▸ PROBLEM STATEMENT: Lines outside the range are not wanted. Give again exactly the lines between the line holding "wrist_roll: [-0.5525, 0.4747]" and the line holding "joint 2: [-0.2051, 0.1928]", inclusive, from the listing below.

------------------------------------------------------------

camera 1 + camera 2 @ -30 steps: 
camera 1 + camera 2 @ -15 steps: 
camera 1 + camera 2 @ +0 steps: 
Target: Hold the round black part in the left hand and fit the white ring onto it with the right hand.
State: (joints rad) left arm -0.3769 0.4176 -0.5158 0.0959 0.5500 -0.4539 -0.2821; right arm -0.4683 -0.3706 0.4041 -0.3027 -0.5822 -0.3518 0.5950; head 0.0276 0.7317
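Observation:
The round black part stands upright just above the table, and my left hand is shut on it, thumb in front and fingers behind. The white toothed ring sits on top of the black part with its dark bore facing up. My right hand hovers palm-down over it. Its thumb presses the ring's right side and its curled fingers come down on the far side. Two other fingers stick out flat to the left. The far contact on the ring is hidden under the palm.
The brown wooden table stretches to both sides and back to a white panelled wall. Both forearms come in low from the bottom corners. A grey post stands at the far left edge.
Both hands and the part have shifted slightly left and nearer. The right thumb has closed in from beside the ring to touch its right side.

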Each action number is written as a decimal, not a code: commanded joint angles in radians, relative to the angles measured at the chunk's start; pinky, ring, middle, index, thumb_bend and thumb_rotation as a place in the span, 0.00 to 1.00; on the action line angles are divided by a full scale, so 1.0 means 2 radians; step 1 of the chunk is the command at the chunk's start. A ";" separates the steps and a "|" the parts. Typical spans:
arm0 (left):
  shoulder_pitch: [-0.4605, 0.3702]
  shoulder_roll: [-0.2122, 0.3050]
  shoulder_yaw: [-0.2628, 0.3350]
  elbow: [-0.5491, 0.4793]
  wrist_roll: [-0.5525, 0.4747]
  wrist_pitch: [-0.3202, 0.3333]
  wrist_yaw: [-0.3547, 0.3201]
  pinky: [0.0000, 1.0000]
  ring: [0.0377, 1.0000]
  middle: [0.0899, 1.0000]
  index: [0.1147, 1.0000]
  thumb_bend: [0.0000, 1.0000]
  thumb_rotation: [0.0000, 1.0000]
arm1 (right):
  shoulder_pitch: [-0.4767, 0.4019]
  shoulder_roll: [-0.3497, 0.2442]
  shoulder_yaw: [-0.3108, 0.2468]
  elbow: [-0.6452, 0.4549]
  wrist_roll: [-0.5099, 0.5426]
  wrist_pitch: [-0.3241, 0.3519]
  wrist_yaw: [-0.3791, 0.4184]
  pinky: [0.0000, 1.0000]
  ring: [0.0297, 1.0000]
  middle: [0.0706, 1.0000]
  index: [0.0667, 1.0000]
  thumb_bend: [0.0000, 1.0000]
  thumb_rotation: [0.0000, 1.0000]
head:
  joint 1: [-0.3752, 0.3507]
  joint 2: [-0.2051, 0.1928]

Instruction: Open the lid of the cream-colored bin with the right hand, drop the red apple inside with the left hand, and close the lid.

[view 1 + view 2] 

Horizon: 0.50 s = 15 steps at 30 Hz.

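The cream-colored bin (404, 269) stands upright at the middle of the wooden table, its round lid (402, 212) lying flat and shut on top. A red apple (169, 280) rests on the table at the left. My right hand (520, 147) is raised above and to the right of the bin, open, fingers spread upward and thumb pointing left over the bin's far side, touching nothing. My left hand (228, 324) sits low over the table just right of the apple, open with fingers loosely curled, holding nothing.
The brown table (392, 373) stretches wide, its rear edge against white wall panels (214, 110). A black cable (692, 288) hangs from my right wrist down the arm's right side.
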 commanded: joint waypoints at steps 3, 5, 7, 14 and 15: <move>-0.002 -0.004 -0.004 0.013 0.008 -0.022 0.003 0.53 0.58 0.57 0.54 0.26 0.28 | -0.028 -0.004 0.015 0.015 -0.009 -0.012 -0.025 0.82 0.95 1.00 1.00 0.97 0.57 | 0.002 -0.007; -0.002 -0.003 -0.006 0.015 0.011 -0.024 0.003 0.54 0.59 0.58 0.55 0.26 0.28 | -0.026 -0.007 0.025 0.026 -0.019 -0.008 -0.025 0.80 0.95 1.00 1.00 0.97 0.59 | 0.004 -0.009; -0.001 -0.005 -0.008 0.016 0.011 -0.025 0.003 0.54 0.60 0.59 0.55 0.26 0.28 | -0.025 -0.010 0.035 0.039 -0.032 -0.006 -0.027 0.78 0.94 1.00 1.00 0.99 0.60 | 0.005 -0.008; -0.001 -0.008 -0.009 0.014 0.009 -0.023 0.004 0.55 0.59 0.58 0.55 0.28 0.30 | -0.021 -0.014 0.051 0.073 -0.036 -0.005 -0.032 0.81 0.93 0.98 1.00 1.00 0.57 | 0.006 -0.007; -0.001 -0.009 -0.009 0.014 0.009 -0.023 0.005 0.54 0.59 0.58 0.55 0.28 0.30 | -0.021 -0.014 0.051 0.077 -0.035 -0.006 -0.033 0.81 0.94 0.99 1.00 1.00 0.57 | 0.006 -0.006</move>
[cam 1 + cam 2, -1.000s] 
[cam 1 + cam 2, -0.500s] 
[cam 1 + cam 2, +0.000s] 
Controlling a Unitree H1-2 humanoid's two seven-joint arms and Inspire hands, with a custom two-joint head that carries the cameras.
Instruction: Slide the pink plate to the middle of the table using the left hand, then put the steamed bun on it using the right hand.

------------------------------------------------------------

▸ EXERCISE RESULT:
  wrist_roll: [-0.5525, 0.4747]
  wrist_pitch: [-0.3202, 0.3333]
  wrist_yaw: [-0.3547, 0.3201]
  pinky: [0.0000, 1.0000]
  ring: [0.0377, 1.0000]
  middle: [0.0899, 1.0000]
  index: [0.1147, 1.0000]
  thumb_bend: [0.0000, 1.0000]
  thumb_rotation: [0.0000, 1.0000]
arm1 (right):
  shoulder_pitch: [-0.4767, 0.4019]
  shoulder_roll: [-0.3497, 0.2442]
  shoulder_yaw: [-0.3108, 0.2468]
  elbow: [-0.6452, 0.4549]
  wrist_roll: [-0.5099, 0.5426]
  wrist_pitch: [-0.3241, 0.3519]
  wrist_yaw: [-0.3791, 0.4184]
  pinky: [0.0000, 1.0000]
  ring: [0.0297, 1.0000]
  middle: [0.0706, 1.0000]
  index: [0.0667, 1.0000]
  thumb_bend: [0.0000, 1.0000]
  thumb_rotation: [0.0000, 1.0000]
head:
  joint 1: [-0.3752, 0.3507]
  joint 2: [-0.2051, 0.1928]

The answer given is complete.